WHAT IS EXPECTED ▸ An exact retyping of all lines below is the answer; pictures do not belong in it.

[Opening TASK INPUT section]

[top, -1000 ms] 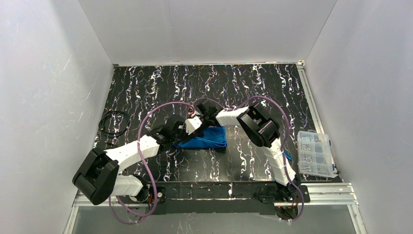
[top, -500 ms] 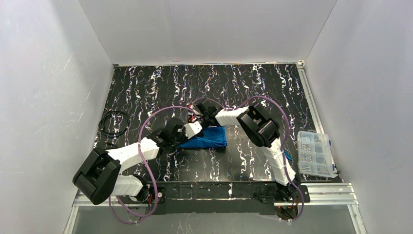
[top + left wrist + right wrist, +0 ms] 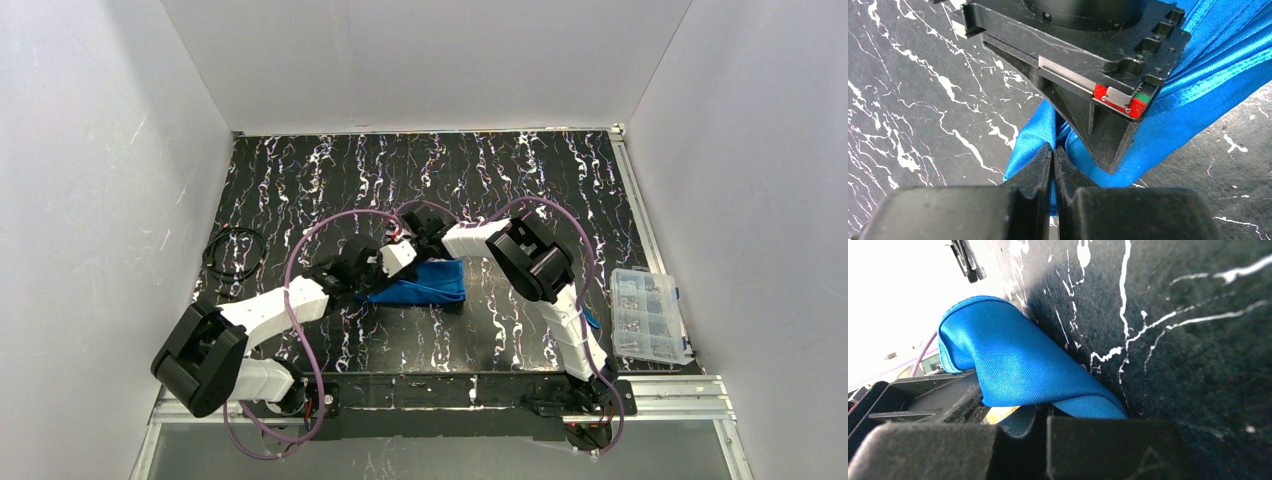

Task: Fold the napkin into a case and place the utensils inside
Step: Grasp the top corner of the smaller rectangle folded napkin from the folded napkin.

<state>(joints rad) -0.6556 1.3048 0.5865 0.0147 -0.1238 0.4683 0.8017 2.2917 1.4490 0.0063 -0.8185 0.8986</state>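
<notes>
The bright blue napkin (image 3: 425,283) lies folded into a small layered wedge mid-table. My left gripper (image 3: 392,262) is at its left end, shut on a pinched fold of the cloth (image 3: 1034,140). My right gripper (image 3: 418,238) meets it from the far side. Its black finger (image 3: 1108,142) presses into the same bunch of cloth. In the right wrist view a rolled fold of napkin (image 3: 1013,367) runs down into its nearly closed jaws. A thin blue-green utensil (image 3: 592,319) peeks out beside the right arm's base, mostly hidden.
A clear plastic parts box (image 3: 648,313) sits at the right edge. A coiled black cable (image 3: 235,252) lies at the left edge. Purple cables (image 3: 300,262) loop over both arms. White walls close in the dark marbled table (image 3: 420,170).
The left gripper dipped slightly toward the near side, then came back up against the napkin's left end. The right gripper and the napkin have barely moved.
</notes>
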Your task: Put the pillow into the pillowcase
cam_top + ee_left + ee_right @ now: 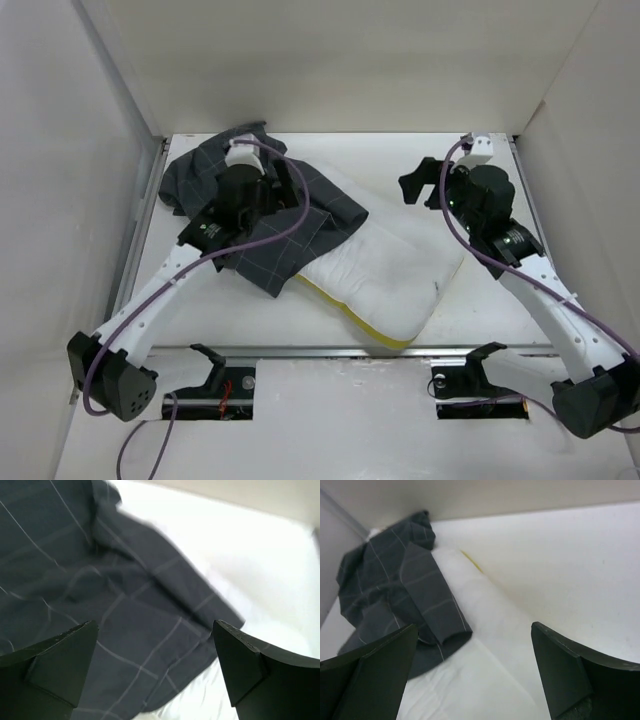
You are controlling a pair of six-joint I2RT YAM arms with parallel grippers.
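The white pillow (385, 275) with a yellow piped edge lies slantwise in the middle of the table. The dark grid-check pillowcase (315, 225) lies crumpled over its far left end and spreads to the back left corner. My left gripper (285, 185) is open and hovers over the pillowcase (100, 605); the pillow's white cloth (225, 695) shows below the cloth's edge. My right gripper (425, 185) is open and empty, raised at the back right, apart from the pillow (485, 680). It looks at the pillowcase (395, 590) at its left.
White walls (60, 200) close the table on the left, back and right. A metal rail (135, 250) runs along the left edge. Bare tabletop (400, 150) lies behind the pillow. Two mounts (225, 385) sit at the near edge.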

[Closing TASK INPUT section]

RESPONSE TO THE EXERCISE ▸
[top, -1000 ms] 
[top, -500 ms] 
[top + left wrist + right wrist, +0 ms] 

Task: Fold the napkin into a case and place the utensils inside
Step: Grasp the top corner of the smaller rectangle folded napkin from the folded napkin.

<state>(joints rad) -0.6556 1.3048 0.5865 0.0147 -0.1238 0.4683 0.8017 2.2917 1.4490 0.0063 -0.8185 0.8986</state>
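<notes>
The bright blue napkin (image 3: 425,283) lies folded into a small layered wedge mid-table. My left gripper (image 3: 392,262) is at its left end, shut on a pinched fold of the cloth (image 3: 1034,140). My right gripper (image 3: 418,238) meets it from the far side. Its black finger (image 3: 1108,142) presses into the same bunch of cloth. In the right wrist view a rolled fold of napkin (image 3: 1013,367) runs down into its nearly closed jaws. A thin blue-green utensil (image 3: 592,319) peeks out beside the right arm's base, mostly hidden.
A clear plastic parts box (image 3: 648,313) sits at the right edge. A coiled black cable (image 3: 235,252) lies at the left edge. Purple cables (image 3: 300,262) loop over both arms. White walls close in the dark marbled table (image 3: 420,170).
The left gripper dipped slightly toward the near side, then came back up against the napkin's left end. The right gripper and the napkin have barely moved.
</notes>
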Your task: Put the pillow into the pillowcase
cam_top + ee_left + ee_right @ now: 
You are controlling a pair of six-joint I2RT YAM arms with parallel grippers.
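The white pillow (385, 275) with a yellow piped edge lies slantwise in the middle of the table. The dark grid-check pillowcase (315, 225) lies crumpled over its far left end and spreads to the back left corner. My left gripper (285, 185) is open and hovers over the pillowcase (100, 605); the pillow's white cloth (225, 695) shows below the cloth's edge. My right gripper (425, 185) is open and empty, raised at the back right, apart from the pillow (485, 680). It looks at the pillowcase (395, 590) at its left.
White walls (60, 200) close the table on the left, back and right. A metal rail (135, 250) runs along the left edge. Bare tabletop (400, 150) lies behind the pillow. Two mounts (225, 385) sit at the near edge.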

The exercise requires no further answer.